The True Value of Social Security

The other day I posted a short article on HubPages called Can Social Security Turn A Meager Retirement Account Into A Million Dollar Portfolio. In it I talked about what Social Security is really worth when it comes to planning for your retirement. Below I talk a bit more about Social Security and using it in your retirement planning.


In its simplest form Social Security is money that the government sends you when you’re old to help you pay your bills. The Social Security Act that sets that up covers a number of social welfare and insurance programs, but for today we’re going to focus on the retirement benefits.


How Social Security works, in a nut shell

When you get paid by your employer some of that money is taken out for Social Security. It’s one of the many taxes. You end up paying 6.2% of your income to Social Security for all money you make up to $118,500. Your employer pays 6.2% of your income up to $118,500 to Social Security as well.


That money is used to pay the Social Security benefits of retirees and people on disabilities. Anything left over is saved in reserve by the Social Security Administration (SSA). When you reach retirement age the money current workers are paying will go to pay your benefits. That amount of that benefit is based on a formula set up by the SSA. It is based partially on how long you worked about how much you paid in.


The problem

For the most part this has worked fairly well. Unfortunately, now the SSA is paying out more than the taxes it’s bringing in. Estimates vary, but at the current rate the SSA will use up all of its reserves in the 2030s. That means that if nothing changes benefits will have to be reduced after that date.


It’s not all bad

Over the years policies have changed.
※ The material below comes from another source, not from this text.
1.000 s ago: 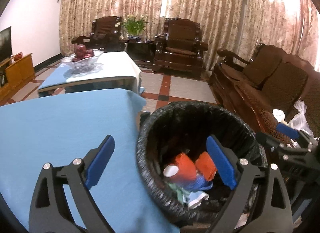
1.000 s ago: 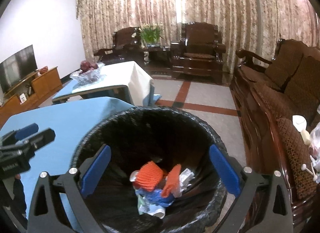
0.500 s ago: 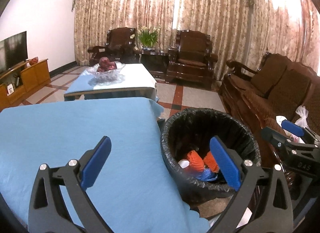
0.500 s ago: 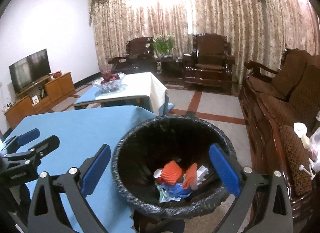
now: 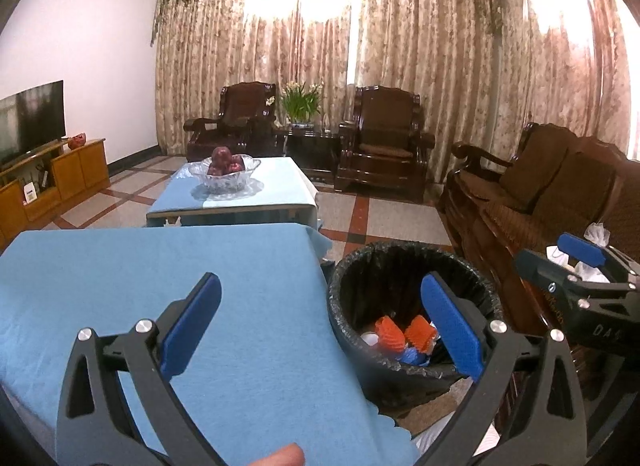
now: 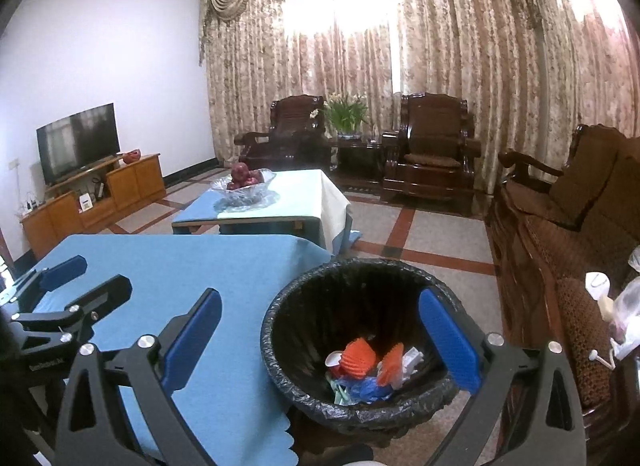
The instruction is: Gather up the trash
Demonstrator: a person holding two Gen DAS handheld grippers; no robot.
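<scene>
A black-lined trash bin (image 5: 400,246) (image 6: 360,264) stands on the floor against the right edge of the blue-clothed table (image 5: 160,266) (image 6: 180,262). Inside it lie orange crumpled pieces (image 5: 390,336) (image 6: 358,358), a white cup and blue and white scraps. My left gripper (image 5: 320,280) is open and holds nothing, hovering over the table's edge and the bin's left rim. My right gripper (image 6: 320,294) is open too, above and behind the bin, with nothing between its blue pads. Each gripper shows at the side of the other's view.
A low table with a glass fruit bowl (image 5: 224,169) (image 6: 244,181) stands beyond. A wooden sofa (image 5: 560,193) (image 6: 580,225) carrying white bags runs along the right. Armchairs, a plant and a TV cabinet (image 6: 96,189) line the far walls. A fingertip (image 5: 280,458) shows at the bottom.
Both grippers have drawn back and upward from over the bin, which now looks smaller and lower. More of the blue table and the room has come into view.
</scene>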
It’s pretty much guaranteed that policies will change again to make sure that Social Security still exists in the future. So even if you have decades until retirement age you will most like still receive benefits.


So what’s it worth?

So then the question is what is it worth? Well, when you calculate how much money you need to have saved to retire you look at how much you need per year. Then you figure out how much you’ll need to have in your retirement account to make you that much every year. For this example we’ll follow the 4% rule. The 4% rule says that you can safely withdraw 4% of your retirement account the first year. And maintain that same amount each year adjusting for inflation. So let’s say you need $40,000 per year to live off of. To figure out how much we need to retire to have $40,000 we divide the 40,000 by 0.04 (4%). 40,000/0.04 = 1,000,000. So to safely withdraw $40,000 each year you will need to have $1,000,000 in your retirement account to retire.
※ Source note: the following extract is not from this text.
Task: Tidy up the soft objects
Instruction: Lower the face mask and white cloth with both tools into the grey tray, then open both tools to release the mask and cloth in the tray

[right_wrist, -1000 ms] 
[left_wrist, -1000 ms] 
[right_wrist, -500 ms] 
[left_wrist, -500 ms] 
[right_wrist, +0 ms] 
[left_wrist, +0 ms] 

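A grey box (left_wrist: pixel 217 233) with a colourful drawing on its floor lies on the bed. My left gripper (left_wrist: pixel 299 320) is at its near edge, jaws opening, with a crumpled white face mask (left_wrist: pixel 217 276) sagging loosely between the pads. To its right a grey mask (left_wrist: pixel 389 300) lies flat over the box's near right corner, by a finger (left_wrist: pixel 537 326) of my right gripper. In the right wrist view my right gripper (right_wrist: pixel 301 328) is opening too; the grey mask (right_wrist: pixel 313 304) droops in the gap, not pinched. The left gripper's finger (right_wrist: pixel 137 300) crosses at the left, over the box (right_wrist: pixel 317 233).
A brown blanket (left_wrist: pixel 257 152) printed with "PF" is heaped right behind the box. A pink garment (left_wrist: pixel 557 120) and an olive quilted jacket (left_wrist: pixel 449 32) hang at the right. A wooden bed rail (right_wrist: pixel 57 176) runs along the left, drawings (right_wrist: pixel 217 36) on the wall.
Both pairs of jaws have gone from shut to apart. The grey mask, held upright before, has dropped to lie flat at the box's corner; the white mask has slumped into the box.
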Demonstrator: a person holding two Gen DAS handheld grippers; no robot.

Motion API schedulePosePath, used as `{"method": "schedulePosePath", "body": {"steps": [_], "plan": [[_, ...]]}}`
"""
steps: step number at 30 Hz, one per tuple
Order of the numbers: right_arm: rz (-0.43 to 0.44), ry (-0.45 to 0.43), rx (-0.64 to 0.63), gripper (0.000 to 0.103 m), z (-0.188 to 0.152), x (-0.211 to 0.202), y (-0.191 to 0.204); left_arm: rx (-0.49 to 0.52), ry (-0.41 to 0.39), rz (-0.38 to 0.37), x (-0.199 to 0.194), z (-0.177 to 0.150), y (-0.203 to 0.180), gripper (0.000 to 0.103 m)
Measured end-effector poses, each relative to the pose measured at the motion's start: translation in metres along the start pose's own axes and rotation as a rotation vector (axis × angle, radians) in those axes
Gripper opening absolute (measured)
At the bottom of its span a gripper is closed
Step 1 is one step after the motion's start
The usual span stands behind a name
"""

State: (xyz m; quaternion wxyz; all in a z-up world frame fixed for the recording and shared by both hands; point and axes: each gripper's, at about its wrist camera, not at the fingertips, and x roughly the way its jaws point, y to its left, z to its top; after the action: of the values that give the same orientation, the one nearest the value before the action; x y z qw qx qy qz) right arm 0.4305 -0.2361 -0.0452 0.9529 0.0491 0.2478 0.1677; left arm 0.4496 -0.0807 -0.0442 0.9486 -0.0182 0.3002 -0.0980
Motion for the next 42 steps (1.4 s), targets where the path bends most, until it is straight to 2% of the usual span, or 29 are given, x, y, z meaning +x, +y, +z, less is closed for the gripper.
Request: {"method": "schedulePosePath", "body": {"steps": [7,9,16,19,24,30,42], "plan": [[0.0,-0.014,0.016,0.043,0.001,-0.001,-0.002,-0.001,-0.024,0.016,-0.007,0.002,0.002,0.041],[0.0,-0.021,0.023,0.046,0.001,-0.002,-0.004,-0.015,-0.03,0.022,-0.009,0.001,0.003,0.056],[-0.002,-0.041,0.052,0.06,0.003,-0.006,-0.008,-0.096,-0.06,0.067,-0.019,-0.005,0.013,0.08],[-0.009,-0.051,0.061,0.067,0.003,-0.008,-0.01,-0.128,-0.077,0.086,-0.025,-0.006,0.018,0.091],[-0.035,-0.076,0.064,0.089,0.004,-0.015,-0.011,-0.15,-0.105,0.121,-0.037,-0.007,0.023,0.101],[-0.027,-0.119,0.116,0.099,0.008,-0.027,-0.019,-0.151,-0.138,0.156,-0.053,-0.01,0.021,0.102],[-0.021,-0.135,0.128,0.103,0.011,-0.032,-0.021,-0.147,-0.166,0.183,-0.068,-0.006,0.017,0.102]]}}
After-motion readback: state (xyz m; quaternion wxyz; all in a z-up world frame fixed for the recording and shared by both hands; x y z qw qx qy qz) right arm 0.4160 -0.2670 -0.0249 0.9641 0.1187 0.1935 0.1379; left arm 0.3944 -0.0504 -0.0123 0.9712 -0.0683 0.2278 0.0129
So how does Social Security play into this? Well, once you reach retirement age Social Security pays you. According to the SSA the average Social Security payment last year was $1,335 per month. That comes out to $16,020 for the year. So that means that since Social Security will cover $16,020 of your $40,000 you won’t have to actually save the entire $1,000,000. Using the 4% rule how much is that $16,020 worth? 16,020/0.04 = 400,500. The average Social Security retirement benefit of $16,020 per year is the same as having $400,500 in your retirement account. That’s nearly half of the amount that you need to save. That also means that the average worker in America has a retirement nest egg worth about $400,000 thanks to Social Security.
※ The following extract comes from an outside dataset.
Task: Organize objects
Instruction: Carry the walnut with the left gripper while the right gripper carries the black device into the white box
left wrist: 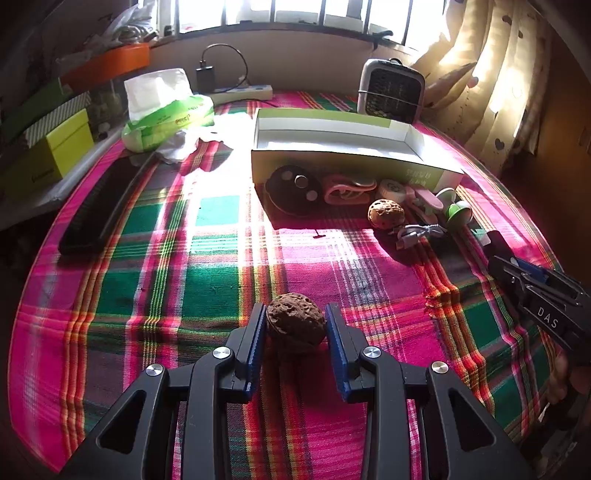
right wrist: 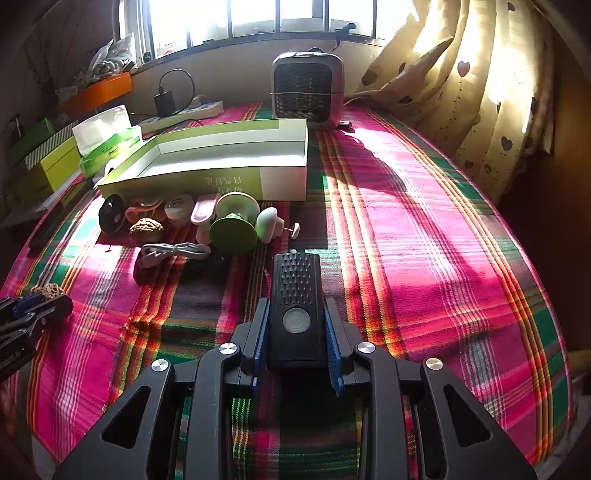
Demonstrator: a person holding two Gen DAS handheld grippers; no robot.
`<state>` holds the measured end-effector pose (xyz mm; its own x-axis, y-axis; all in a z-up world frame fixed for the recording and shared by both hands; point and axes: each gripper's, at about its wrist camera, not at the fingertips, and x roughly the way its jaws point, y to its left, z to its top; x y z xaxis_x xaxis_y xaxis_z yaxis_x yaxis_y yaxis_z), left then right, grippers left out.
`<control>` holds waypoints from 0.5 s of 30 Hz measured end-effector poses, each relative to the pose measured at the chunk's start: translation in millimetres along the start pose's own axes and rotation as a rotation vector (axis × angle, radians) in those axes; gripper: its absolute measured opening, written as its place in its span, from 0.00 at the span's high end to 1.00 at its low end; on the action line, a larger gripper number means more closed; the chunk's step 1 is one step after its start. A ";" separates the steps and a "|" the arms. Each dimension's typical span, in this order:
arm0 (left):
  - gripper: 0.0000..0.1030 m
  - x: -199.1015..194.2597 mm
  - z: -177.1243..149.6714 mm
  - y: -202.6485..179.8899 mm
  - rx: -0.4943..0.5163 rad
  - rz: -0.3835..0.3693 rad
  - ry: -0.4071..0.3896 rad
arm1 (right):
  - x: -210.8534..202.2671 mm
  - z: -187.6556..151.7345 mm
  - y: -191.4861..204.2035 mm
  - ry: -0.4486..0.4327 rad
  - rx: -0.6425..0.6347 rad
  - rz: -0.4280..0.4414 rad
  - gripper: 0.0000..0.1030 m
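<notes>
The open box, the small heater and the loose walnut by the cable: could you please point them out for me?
open box [right wrist: 207, 158]: right wrist view, bare inner floor.
small heater [right wrist: 307, 88]: right wrist view, front grille.
loose walnut [left wrist: 385, 214]: left wrist view, middle of shell.

Setting: I read this as a home room — a table under a bright plaid cloth [right wrist: 424, 229], pushed against a barred window [right wrist: 258, 18]. Heart-print curtains [right wrist: 480, 92] hang at the right; a tissue pack [left wrist: 166, 118], power strip [left wrist: 243, 94] and small desktop fan [right wrist: 308, 88] sit about — domestic clutter.
</notes>
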<state>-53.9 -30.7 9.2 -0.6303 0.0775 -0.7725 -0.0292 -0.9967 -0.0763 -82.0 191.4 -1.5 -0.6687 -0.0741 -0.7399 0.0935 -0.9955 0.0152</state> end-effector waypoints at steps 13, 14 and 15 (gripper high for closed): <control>0.71 3.1 6.7 -8.2 0.022 -0.026 0.017 | -6.5 3.8 1.0 -0.016 -0.010 0.012 0.73; 0.71 3.1 8.2 -8.8 0.023 -0.032 0.017 | -7.5 5.0 1.5 -0.018 -0.011 0.015 0.73; 0.71 3.1 10.1 -9.7 0.025 -0.035 0.017 | -8.3 5.8 1.7 -0.021 -0.013 0.018 0.73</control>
<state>-63.5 -21.1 13.8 -0.6156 0.1124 -0.7800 -0.0704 -0.9937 -0.0876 -80.6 190.1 8.6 -0.6823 -0.0928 -0.7251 0.1148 -0.9932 0.0191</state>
So what do you really need to save?

That means that if you want to live off of $40,000 per year in retirement, and you count on Social Security, you really only need 1,000,000-400,500 = $599,500. Social Security could be half of your retirement account.


A truth to remember

I don’t want to stop you from working to reach your maximum goal. Social Security is pretty reliable, but the government can change the program at any time. That means the benefit could be reduced, either through legislation or because it doesn’t have the funding. But don’t discount it completely.


Do you plan to use Social Security? How do you account for it in your retirement planning?